The calls gave Blustein's team a chance to deal with potential IRB concerns upfront, rather than submitting a proposal and having it denied.
"In one case, one [IRB representative] was absolutely convinced that there was a federal directive that was contrary to what we were suggesting," she says. "The attitude was, 'You've got to convince us.' But at least we were able to make the case on the phone, instead of just getting a letter saying: 'You've got to be crazy. Have you read Statute blah, blah, blah of Regulation blah, blah, blah?'"
Blustein says putting together a more flexible application and speaking with sites didn't really take more time than it would have taken had they handled the proposal in a more conventional way.
"I think it concentrated the effort we had to make into a particular time period," she says, noting that much of the template work would have been required by her team's own IRB. "I remember there was sort of this frantic week of writing all this stuff.
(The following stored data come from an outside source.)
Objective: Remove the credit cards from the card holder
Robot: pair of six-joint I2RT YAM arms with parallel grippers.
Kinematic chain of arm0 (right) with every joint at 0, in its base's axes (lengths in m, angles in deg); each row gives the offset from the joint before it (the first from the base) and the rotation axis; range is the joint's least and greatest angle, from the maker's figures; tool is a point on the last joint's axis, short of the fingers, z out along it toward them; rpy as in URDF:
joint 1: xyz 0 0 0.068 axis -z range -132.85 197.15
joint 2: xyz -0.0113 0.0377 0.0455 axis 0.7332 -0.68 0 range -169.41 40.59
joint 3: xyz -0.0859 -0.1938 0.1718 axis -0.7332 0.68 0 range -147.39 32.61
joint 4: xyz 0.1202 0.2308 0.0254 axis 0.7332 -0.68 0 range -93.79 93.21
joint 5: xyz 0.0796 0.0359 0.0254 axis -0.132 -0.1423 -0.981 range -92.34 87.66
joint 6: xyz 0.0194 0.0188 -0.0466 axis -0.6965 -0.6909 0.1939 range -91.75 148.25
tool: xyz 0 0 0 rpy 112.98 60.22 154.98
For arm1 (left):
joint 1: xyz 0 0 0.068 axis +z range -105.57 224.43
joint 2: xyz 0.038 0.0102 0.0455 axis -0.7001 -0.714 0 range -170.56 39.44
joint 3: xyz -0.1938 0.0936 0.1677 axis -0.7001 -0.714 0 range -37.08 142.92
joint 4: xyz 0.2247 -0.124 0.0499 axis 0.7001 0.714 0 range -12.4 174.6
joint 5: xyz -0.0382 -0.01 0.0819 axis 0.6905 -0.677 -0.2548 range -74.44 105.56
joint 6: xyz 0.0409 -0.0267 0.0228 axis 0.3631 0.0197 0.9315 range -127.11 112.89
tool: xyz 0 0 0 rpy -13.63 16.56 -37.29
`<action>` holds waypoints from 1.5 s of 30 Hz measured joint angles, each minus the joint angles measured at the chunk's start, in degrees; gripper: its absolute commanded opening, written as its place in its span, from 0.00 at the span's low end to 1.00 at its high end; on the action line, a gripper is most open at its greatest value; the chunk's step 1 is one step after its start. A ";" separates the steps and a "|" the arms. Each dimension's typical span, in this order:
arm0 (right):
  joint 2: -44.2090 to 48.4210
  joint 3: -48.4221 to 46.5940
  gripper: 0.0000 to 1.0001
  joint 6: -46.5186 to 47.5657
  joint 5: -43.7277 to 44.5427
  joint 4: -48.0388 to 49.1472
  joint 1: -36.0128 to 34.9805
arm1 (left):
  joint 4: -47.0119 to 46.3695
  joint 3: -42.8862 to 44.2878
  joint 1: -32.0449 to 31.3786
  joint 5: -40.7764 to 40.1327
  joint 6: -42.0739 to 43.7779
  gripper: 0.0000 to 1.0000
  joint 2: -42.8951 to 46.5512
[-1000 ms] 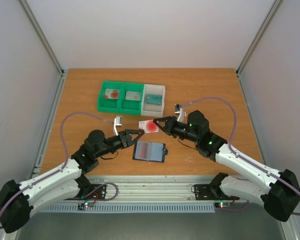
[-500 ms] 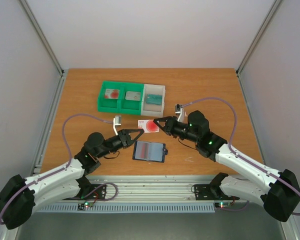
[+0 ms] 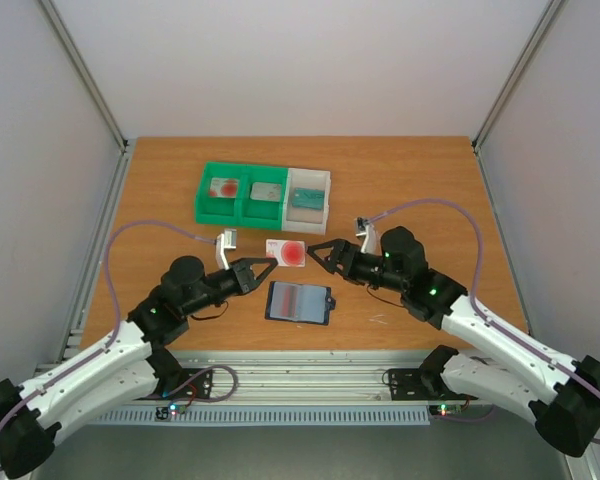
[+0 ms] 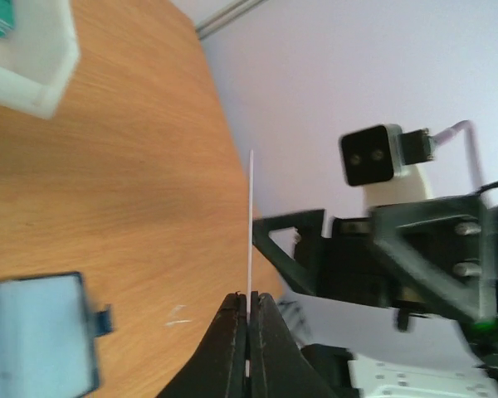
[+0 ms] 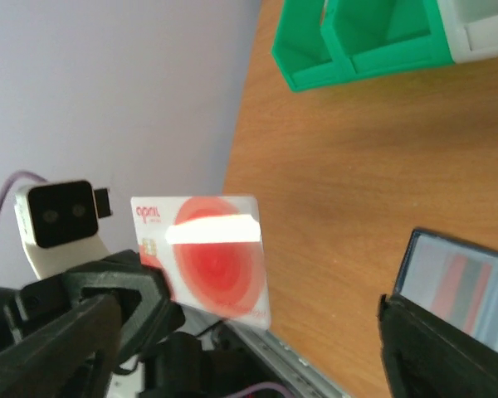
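A white credit card with a red round blotch hangs above the table between the two arms. My left gripper is shut on its left end; in the left wrist view the card shows edge-on, rising from the closed jaws of the left gripper. My right gripper stands open just right of the card, not touching it; its view shows the card's face. The card holder lies open on the table below the card, with a reddish card in its pocket.
A green-and-white compartment tray stands at the back. Its left compartment holds a red-blotched card, and flat items lie in the other two. The table's near edge and metal rail run just behind the card holder.
My left gripper closed on the card. My right gripper then opened, let the card go and drew back to the right. The card has shifted slightly left.
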 measured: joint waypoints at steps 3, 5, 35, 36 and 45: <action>3.45 -0.13 0.99 2.99 0.79 -4.35 0.00 | 9.33 4.33 0.90 -0.94 4.50 0.00 0.39; 5.35 -0.22 0.98 4.70 1.46 -6.88 0.00 | 13.94 6.36 2.19 -0.98 7.23 0.00 0.35; 9.70 -4.81 0.99 20.63 3.23 -25.55 0.00 | 46.23 43.98 36.26 2.93 33.44 0.00 -39.32; 9.79 -5.11 0.99 21.00 3.52 -26.27 0.00 | 46.82 45.20 36.37 2.19 34.10 0.00 -40.83; 11.10 -5.40 0.98 21.33 3.74 -25.62 0.00 | 50.18 54.42 36.96 -4.07 37.99 0.00 -53.75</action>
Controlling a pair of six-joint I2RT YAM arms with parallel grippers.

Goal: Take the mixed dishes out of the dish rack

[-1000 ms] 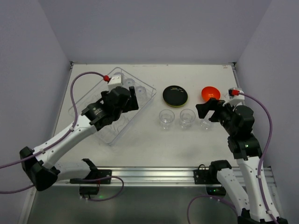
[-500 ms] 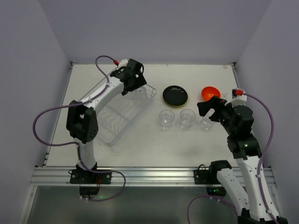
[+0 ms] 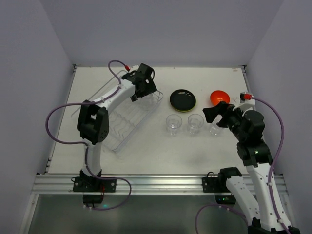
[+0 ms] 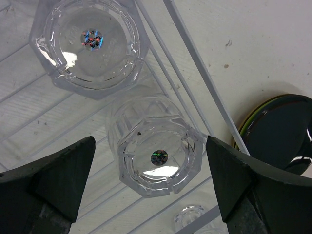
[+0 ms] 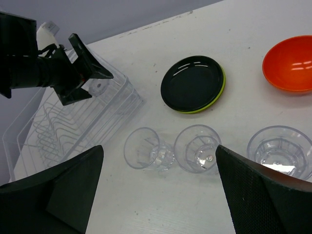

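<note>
Left wrist view: left tool (image 4: 150, 142) released, wide astride a seemingly inverted cup (image 4: 161, 158) in the dish rack (image 4: 199, 63).

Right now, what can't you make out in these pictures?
- Top view: the left hand partly covers the cups in the far corner of the dish rack.
- Left wrist view: a third cup is cut off by the bottom edge.
- Every view: the lime-green plate is mostly hidden under the black plate.

Three clear cups (image 3: 195, 123) in a row on the bench (image 3: 161, 151); black plate (image 3: 183, 99) atop lime-green plate (image 5: 197, 111) beyond; orange-red bowl (image 3: 220, 97) far right; two cups (image 4: 158, 156) in the dish rack (image 3: 124, 139)
</note>
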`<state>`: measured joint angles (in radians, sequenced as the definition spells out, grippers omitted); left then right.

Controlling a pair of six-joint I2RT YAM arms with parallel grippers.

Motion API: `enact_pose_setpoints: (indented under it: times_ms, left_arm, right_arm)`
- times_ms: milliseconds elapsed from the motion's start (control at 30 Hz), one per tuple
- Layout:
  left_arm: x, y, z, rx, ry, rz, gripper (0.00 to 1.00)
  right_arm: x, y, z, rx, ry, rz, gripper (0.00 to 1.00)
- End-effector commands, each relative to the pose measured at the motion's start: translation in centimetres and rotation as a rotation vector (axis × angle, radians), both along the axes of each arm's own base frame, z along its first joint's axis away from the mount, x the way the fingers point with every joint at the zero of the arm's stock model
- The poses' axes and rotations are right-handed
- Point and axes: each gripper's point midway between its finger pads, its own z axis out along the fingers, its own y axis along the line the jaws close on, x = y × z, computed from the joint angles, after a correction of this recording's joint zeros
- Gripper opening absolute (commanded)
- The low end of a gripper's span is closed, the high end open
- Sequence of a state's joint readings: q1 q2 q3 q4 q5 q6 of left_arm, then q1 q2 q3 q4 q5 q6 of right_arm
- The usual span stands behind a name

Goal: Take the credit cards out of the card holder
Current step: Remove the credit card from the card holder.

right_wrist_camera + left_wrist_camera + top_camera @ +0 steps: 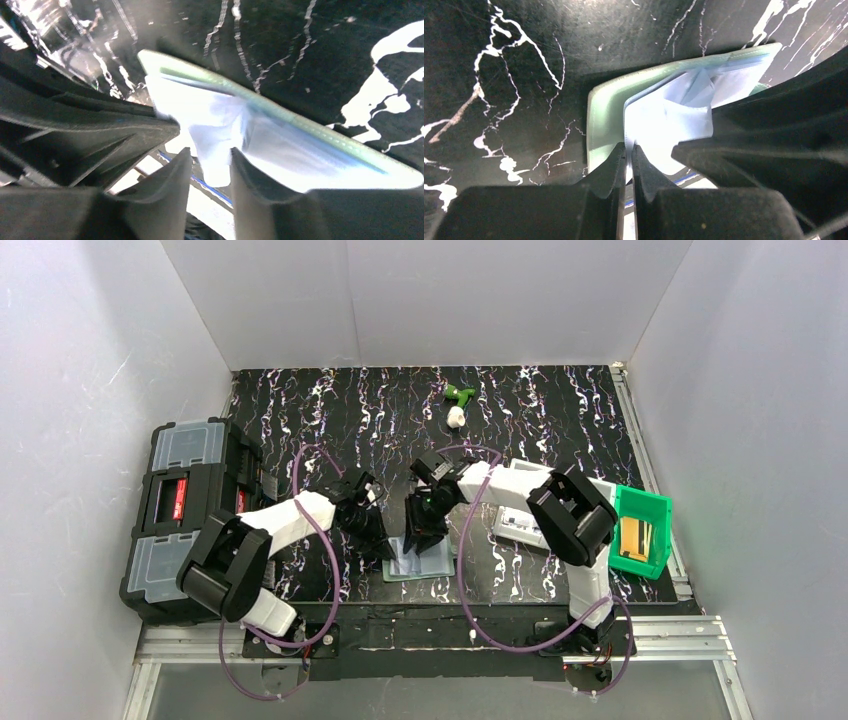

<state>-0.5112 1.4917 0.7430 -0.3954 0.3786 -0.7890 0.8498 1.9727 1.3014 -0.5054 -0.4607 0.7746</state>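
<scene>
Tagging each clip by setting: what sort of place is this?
Most likely a lab robot test booth: plain white walls box in a black marbled table, two arms are bolted to a metal rail, with a toolbox alongside.

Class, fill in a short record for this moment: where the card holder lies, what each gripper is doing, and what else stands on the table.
card holder: lying open on the table, between both grippers
left gripper: shut, pinching a thin pale inner layer of the holder; card or lining, cannot tell
right gripper: open, fingers either side of a pale fold
other things: black toolbox on the left, green bin on the right
</scene>
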Motion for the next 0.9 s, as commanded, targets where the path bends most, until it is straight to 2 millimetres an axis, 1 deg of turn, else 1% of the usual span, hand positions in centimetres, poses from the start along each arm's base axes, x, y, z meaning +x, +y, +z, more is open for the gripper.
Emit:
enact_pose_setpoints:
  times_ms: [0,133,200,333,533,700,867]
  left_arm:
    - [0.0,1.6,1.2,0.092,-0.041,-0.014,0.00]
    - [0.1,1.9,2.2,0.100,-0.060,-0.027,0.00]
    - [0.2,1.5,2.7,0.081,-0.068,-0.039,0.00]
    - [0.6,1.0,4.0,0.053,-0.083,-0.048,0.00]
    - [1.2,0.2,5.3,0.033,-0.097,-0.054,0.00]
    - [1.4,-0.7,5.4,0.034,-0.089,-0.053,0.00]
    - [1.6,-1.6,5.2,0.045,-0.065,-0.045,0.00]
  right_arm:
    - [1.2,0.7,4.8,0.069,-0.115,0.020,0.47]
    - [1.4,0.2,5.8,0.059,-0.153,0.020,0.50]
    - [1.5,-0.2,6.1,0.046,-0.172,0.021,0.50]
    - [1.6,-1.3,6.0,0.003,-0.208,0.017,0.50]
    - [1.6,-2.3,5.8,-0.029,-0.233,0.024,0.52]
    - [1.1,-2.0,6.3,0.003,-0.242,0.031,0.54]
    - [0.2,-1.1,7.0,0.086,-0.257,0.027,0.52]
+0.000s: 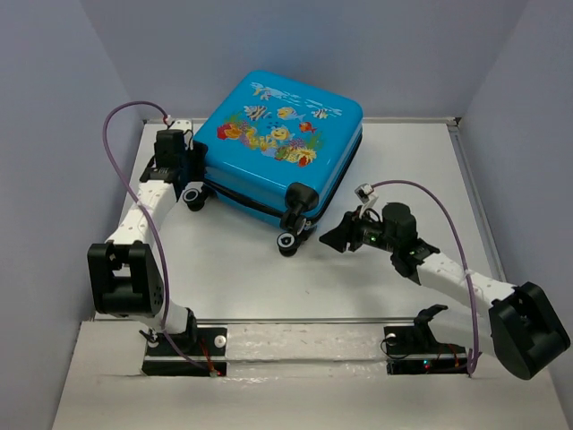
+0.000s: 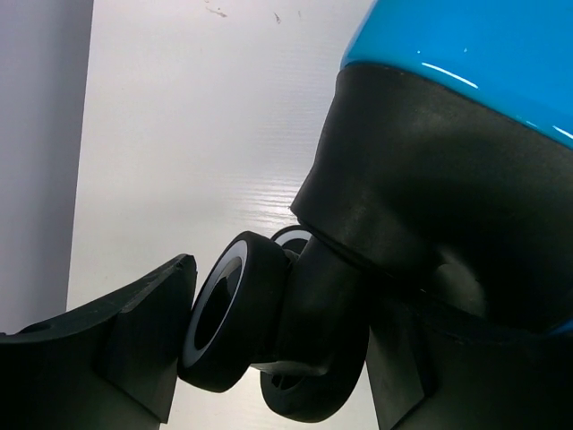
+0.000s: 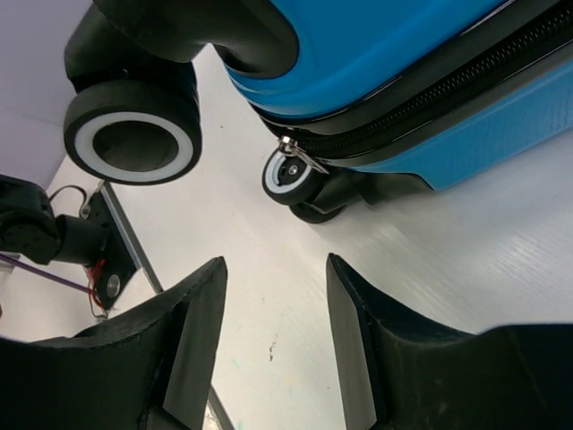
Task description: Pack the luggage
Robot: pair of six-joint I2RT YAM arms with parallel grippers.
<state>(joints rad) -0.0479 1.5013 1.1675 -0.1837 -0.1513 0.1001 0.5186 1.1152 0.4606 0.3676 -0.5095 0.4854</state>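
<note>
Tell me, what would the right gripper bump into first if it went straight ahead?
Probably the small wheel on the luggage, beside the zipper pull. The right gripper points over bare table toward it, though depth is unclear.

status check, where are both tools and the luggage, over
Left tool open, straddling a corner wheel. Right tool open, empty, short of the zipper pull. Luggage closed, flat on the table. Nothing in the way.

Luggage [image 1: 277,134] on table [image 1: 251,278], between left gripper [image 2: 282,322] and right gripper [image 3: 273,309].
</note>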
It was a lot of work, concentrated, but in the end I'm sure it was a lot less work. And it was really worth it.
"This helped the sites to think about what they were getting into and helped us to think about what we were getting into," Blustein says. "That's not the intent of it, but it really had that effect. In that sense, it's really efficient. You sort of say, 'What? Hold it — What are we thinking about doing?'"
She notes that it would have been much more difficult to use this approach with a finished protocol already in hand.
Blustein concedes that the attraction of the foundation grant may have influenced sites to participate in the extra pre-award work.
"I think the incentive of the grant was a big deal," she says. "As a rule, the hospitals we were dealing with are not big teaching hospitals. For them, the fact that they were applying for a grant was a really big deal for them." But she notes that at least a few of the sites were at larger institutions, which presumably would be less influenced by the grant.
Blustein believes this approach could have application for other multisite studies.
"Maybe it's most useful if the [research] you're talking about is not business as usual, if it's something a little unusual for that institution."
But Blustein says IRBs in general need to think about what it's like being on the receiving end of IRB review, and to look at research, particularly multisite studies, differently.
She says that on her own IRB, she resists making changes to multisite study proposals unless she feels they're absolutely necessary.
"Because it just makes it too complicated for people," Blustein says. "We get multisite stuff and we say how much are we going to get by making things different? Are we really going to make things better or are we just going to make them marginally better?
"Maybe the message is that people who are involved in this kind of work really need to be involved in IRBs and IRBs really need to consider these as a separate class of review."
Blustein J, et al. Notes from the field: Jumpstarting the IRB approval process in multicenter studies. Health Services Research. 2007;42:1773-1782.